My Aston Martin Didn’t Work
When the software running the electronic ignition of the Aston Martin V8 Vantage malfunctions, you can’t due hit "Control, Alt, Delete"
by David Welch
This after Labor Day weekend, I was offered the risk to test drive the 2009 Aston Martin V8 Vantage coupe. I jumped at it, of course. It’s not each set time one gets to test out a $135,000 sports car. Plus, after a couple years of writing stories about falling car sales, high gasoline prices, job cuts, and bankruptcy speculation, I figured our readers could appliance a dash to pieces from the Sturm und Drang of today’s car walk of life
It wasn’t to be. I got the sexy sports car’s V8 engine to start just a couple of times before it completely stalled out in my driveway. The car might as well have been a beautifully sculpted cement barrier.
The first time it had problems was at the grocery store. While I was backing out of a parking space, someone cut me facing. I hit the brake just before the fasten upon, and the car stalled. That was my fault. But I couldn’t get it to restart. A woman in high heels offered to help me push it into a spot. I let her steer in which case I shoved the beast into a parking space. After 20 minutes of inserting the crystal clew watch-pocket into a slot in the dash and hitting the start button, it finally fired up, and I got to one’s home. But after that, nothing. If only the car had a bare key and ignition.
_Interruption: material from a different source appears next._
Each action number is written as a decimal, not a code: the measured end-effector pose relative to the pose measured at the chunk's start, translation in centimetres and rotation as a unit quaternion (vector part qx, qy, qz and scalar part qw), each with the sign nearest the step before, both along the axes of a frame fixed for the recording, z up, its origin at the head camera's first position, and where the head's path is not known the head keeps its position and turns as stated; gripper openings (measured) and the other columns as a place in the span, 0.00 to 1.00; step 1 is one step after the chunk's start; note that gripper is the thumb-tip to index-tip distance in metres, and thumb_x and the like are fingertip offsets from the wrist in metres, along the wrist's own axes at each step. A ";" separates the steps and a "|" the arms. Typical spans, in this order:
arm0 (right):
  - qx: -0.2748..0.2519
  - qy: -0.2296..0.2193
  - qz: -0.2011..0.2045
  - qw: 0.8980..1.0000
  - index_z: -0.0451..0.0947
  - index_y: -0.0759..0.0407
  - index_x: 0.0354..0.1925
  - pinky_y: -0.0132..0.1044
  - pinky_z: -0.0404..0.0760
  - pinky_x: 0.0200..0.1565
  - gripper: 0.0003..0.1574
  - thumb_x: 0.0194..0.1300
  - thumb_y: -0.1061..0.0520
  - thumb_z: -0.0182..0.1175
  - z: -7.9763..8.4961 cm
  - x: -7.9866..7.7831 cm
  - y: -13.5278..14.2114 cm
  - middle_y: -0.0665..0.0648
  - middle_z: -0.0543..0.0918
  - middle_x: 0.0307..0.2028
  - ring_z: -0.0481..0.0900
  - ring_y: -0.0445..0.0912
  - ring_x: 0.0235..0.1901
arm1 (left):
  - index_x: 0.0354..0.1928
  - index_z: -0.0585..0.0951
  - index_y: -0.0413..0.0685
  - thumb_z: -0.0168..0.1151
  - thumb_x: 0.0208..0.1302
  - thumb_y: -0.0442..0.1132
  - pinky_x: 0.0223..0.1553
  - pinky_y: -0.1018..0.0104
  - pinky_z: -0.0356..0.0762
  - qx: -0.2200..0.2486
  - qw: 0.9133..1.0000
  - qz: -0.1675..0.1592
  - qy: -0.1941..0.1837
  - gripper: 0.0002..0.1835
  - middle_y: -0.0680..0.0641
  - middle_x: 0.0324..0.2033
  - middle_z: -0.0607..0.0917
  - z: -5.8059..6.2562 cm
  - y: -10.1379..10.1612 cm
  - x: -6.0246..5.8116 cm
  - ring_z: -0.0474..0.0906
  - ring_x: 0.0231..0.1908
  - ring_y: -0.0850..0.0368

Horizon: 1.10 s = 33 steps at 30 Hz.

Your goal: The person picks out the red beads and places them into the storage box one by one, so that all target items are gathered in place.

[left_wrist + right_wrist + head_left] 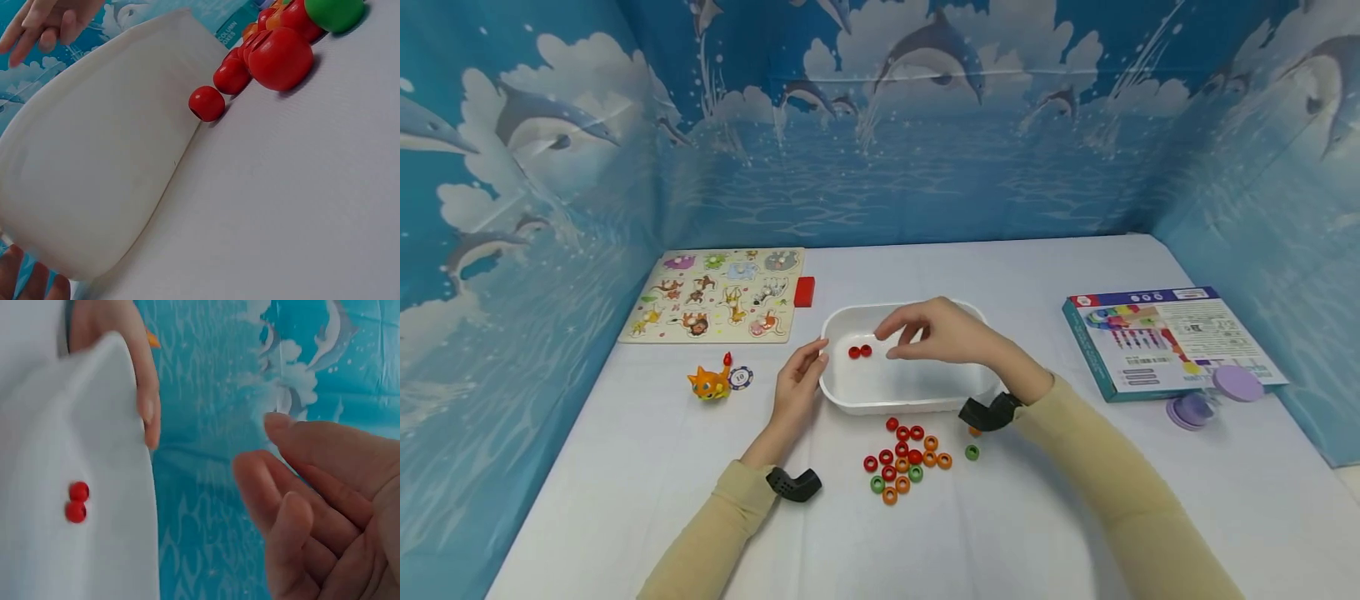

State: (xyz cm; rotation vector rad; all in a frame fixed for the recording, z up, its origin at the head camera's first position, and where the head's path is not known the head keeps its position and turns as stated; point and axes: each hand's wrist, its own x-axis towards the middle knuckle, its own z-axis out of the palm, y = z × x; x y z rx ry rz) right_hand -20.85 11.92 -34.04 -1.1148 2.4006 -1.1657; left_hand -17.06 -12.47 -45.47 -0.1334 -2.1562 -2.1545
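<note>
A white plastic tray stands on the table with two red beads side by side in its left part. My left hand touches the tray's left end from outside; the right wrist view shows its fingers lying fairly straight along the rim. Over the middle of the tray is my right hand, fingers bent loosely, thumb and fingertips apart, nothing between them. In front of the tray lies a loose group of red beads, orange beads and green beads.
An animal puzzle board lies at the back left, with an orange cat toy and a round chip in front of it. On the right are a flat toy box and a purple-lidded container. A dolphin-print curtain surrounds the table.
</note>
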 end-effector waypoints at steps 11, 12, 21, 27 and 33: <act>-0.074 -0.036 -0.036 0.996 0.80 0.58 0.40 0.32 0.77 0.21 0.13 0.53 0.64 0.63 -3.3 8.0 1.9 0.54 0.82 0.31 0.75 0.41 0.21 | 0.53 0.73 0.47 0.53 0.63 0.45 0.52 0.72 0.70 0.012 1.000 0.001 0.025 0.18 0.52 0.57 0.70 -1.6 -0.3 -0.6 0.65 0.57 0.61; -0.080 -0.029 -0.040 0.996 0.80 0.58 0.39 0.31 0.76 0.19 0.12 0.53 0.65 0.63 -3.5 8.6 1.8 0.54 0.82 0.28 0.73 0.40 0.19 | 0.53 0.73 0.48 0.54 0.63 0.46 0.52 0.72 0.70 0.011 1.000 0.002 0.024 0.18 0.52 0.57 0.70 -1.6 -0.3 -0.7 0.65 0.57 0.61; -0.111 0.052 -0.082 0.989 0.80 0.59 0.40 0.24 0.65 0.10 0.13 0.52 0.63 0.65 -9.4 9.8 2.2 0.45 0.72 0.13 0.63 0.33 0.11 | 0.54 0.73 0.49 0.53 0.63 0.47 0.52 0.72 0.70 0.001 1.000 0.010 0.013 0.19 0.52 0.58 0.69 -1.8 -0.3 -0.6 0.65 0.57 0.59; -0.089 0.111 -0.116 0.983 0.81 0.54 0.41 0.23 0.65 0.12 0.14 0.52 0.58 0.65 -11.5 9.3 2.5 0.40 0.71 0.16 0.62 0.32 0.12 | 0.53 0.73 0.48 0.53 0.63 0.45 0.52 0.72 0.70 0.003 1.000 0.007 0.013 0.18 0.52 0.58 0.69 -1.7 -0.2 -0.6 0.64 0.58 0.59; -0.062 0.117 -0.134 0.982 0.81 0.53 0.41 0.23 0.66 0.13 0.15 0.52 0.55 0.65 -12.0 9.1 2.4 0.40 0.77 0.22 0.62 0.32 0.13 | 0.53 0.74 0.49 0.53 0.63 0.46 0.52 0.71 0.70 0.005 1.000 0.007 0.016 0.18 0.52 0.58 0.69 -1.7 -0.2 -0.6 0.64 0.58 0.59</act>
Polite ServiceSo I called Aston Martin roadside service. The polite woman on the phone said the problem was most likely a software delivery. Either that, or the electronic system couldn’t know fully the key fob inserted in the little to start it up. In any case, someone would be by to pick up the car.
Hey, even brand new expensive cars have problems. But this is inexcusable. Carmakers have been larding their new models up by software and electronics for several years. Some of the reinvigorated goodies add very little or non-existence to the drive actual trial. In many cases, the new technology is just resulting in besides problems and complaints.
One sally fust be made: A lot of the unused software and electronics in today’s cars does emancipate vast improvements. High-end cars like the BMW 7-series may have at the same time that many as 80 computers adhering board. Some advanced features, such in the manner that traction control systems, can help drivers avoid accidents. The same is true for some of the latest cruise control devices, which warn while a driver is bearing down too complete on the cars up ahead. Other systems boost combustibles economy by optimizing fuel intake and engine timing far better than their mechanical predecessors did.
But in the case of the Vantage (and Aston Martin isn’t alone), the malfunction in question comes from a device that adds nothing to the consumer. You get to stick a key into a slot in the dashboard and thrust it. Then the car starts at the push of the button. Oh lad!
Tech for Tech’s SakeA lot of cars today wish similar excitement mechanisms. Even Nissan’s (NSANY) smallest, $15,000 Versa compact (BusinessWeek.com, 9/22/06) allows the driver to start the car without inserting a key in the dash. As long as the solution fob is in the car, it sends a signal to the ignition it’s a go. Turn a knob on the steering rounded pillar and the car starts. Just don’t valet the car and walk off through the fob in your pocket. The flunky won’t exist able to move your car once he turns it off.
In the Vantage, you get to push the back of the key watch-pocket while it’s in the slot and the car—presumably—resoluteness start. I didn’t feel allied James Bond while going through this exercise. Even when it worked, this startup feature added nihility. It’s technology for technology’s sake.
This Aston Martin was made by Ford (F), even though the fellowship sold the luxury marque to British racing mogul Dan Richards and a pair of Kuwaiti investment firms in March 2007 for $925 million. It is unclear what changes the new owners will make. But if they want my input, I would urge them to strip away such unnecessary complications and have down to the business of enhancing Aston’s reputation for deed.
Growing GripesAnd before anyone calls me a Luddite who doesn’t induce it, consider these facts. According to the National Highway Traffic & Safety Administration’s Office of Defects Investigation, 10.5% of all recalls in 2006 were software-related. That foppish 1.1 the great body of the people vehicles. In 1999, just 3.5% of recalls were software-related, affecting a total of 61,500 vehicles.
Sure, there are more computers and electronics in cars. So the ascend isn’t necessarily an indicator that the new gadgets are poorly made. But they certainly are generating greater degree of complaints. David Sargent, vice-president for automotive research at J.D. Power & Associates, says that electronics generate 40% of consumer complaints in the company’s annals Initial Quality Study. Sometimes the complaints are because something didn’t be in action, Sargent says. Often consumers gripe that they can’t figure out in what manner to use affair.
Hey, technology brings us many great new wonders. And it’s even more wonderful when it actually works.
Click in this place to see examples of automotive high tech that actually makes sense.